• [To do]: The task here is to set down every line of the listing exactly.

#####

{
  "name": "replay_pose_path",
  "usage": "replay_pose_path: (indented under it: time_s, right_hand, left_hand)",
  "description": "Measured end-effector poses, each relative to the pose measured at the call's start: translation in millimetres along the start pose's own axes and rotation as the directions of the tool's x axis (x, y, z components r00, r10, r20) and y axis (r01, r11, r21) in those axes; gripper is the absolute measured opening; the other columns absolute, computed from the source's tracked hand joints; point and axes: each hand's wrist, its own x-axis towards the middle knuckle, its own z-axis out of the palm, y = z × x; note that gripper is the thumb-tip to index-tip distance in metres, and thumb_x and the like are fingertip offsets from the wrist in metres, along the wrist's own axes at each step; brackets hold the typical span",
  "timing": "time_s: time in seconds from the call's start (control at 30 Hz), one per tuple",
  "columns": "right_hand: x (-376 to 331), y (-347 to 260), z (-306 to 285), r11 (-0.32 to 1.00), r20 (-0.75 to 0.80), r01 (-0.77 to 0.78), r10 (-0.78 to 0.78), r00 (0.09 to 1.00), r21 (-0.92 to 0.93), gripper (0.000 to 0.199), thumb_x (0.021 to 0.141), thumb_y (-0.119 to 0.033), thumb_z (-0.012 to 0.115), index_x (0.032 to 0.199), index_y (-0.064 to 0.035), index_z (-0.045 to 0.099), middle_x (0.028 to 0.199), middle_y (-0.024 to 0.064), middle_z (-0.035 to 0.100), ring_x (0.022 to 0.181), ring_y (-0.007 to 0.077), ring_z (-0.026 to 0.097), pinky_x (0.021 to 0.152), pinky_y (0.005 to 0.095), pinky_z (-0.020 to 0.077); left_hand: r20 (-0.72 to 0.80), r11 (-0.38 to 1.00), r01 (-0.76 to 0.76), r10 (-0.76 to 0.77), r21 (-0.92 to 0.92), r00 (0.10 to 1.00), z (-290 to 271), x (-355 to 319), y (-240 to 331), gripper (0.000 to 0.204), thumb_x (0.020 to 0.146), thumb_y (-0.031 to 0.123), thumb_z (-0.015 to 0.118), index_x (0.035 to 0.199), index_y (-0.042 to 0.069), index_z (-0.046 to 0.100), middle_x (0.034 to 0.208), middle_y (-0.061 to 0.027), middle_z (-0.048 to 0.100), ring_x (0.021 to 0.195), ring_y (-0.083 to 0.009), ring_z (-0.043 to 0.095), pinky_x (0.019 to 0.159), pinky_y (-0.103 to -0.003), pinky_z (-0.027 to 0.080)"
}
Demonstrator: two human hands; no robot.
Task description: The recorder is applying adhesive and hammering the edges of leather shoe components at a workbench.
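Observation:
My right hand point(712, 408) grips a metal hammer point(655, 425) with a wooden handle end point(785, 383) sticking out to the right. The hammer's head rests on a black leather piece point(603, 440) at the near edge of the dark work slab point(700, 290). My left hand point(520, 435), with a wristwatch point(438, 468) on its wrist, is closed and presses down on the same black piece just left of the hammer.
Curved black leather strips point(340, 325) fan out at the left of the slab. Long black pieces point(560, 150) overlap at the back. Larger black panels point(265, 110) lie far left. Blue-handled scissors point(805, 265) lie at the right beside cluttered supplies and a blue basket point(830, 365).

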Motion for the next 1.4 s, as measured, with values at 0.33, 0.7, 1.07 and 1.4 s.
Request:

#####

• [Answer to this task]:
{
  "name": "replay_pose_path",
  "usage": "replay_pose_path: (indented under it: time_s, right_hand, left_hand)",
  "description": "Measured end-effector poses, each relative to the pose measured at the call's start: translation in millimetres along the start pose's own axes and rotation as the directions of the tool's x axis (x, y, z components r00, r10, r20) and y axis (r01, r11, r21) in those axes; gripper is the absolute measured opening; the other columns absolute, computed from the source's tracked hand joints; point and axes: each hand's wrist, its own x-axis towards the middle knuckle, its own z-axis out of the palm, y = z × x; note that gripper is the thumb-tip to index-tip distance in metres, and thumb_x and the like are fingertip offsets from the wrist in metres, along the wrist's own axes at each step; brackets hold the typical span",
  "timing": "time_s: time in seconds from the call's start (control at 30 Hz), one per tuple",
  "columns": "right_hand: x (-376 to 331), y (-347 to 260), z (-306 to 285), r11 (-0.32 to 1.00), r20 (-0.75 to 0.80), r01 (-0.77 to 0.78), r10 (-0.78 to 0.78), r00 (0.09 to 1.00), r21 (-0.92 to 0.93), gripper (0.000 to 0.199), thumb_x (0.021 to 0.141), thumb_y (-0.119 to 0.033), thumb_z (-0.012 to 0.115), index_x (0.032 to 0.199), index_y (-0.064 to 0.035), index_z (-0.045 to 0.099), middle_x (0.028 to 0.199), middle_y (-0.024 to 0.064), middle_z (-0.035 to 0.100), ring_x (0.022 to 0.181), ring_y (-0.007 to 0.077), ring_z (-0.026 to 0.097), pinky_x (0.021 to 0.152), pinky_y (0.005 to 0.095), pinky_z (-0.020 to 0.077); left_hand: r20 (-0.72 to 0.80), r11 (-0.38 to 1.00), r01 (-0.76 to 0.76), r10 (-0.76 to 0.77), r21 (-0.92 to 0.92), r00 (0.10 to 1.00), z (-290 to 271), x (-355 to 319), y (-240 to 331), gripper (0.000 to 0.204), thumb_x (0.020 to 0.146), thumb_y (-0.031 to 0.123), thumb_z (-0.015 to 0.118), index_x (0.035 to 0.199), index_y (-0.042 to 0.069), index_z (-0.046 to 0.100), middle_x (0.034 to 0.208), middle_y (-0.061 to 0.027), middle_z (-0.048 to 0.100), ring_x (0.021 to 0.195), ring_y (-0.083 to 0.009), ring_z (-0.043 to 0.095), pinky_x (0.019 to 0.159), pinky_y (-0.103 to -0.003), pinky_z (-0.027 to 0.080)"
}
Demonstrator: two human hands; no robot.
Task description: The recorder is applying adhesive and hammering the edges of leather shoe components at a workbench.
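Observation:
My right hand point(712, 408) grips a metal hammer point(655, 425) with a wooden handle end point(785, 383) sticking out to the right. The hammer's head rests on a black leather piece point(603, 440) at the near edge of the dark work slab point(700, 290). My left hand point(520, 435), with a wristwatch point(438, 468) on its wrist, is closed and presses down on the same black piece just left of the hammer.
Curved black leather strips point(340, 325) fan out at the left of the slab. Long black pieces point(560, 150) overlap at the back. Larger black panels point(265, 110) lie far left. Blue-handled scissors point(805, 265) lie at the right beside cluttered supplies and a blue basket point(830, 365).
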
Motion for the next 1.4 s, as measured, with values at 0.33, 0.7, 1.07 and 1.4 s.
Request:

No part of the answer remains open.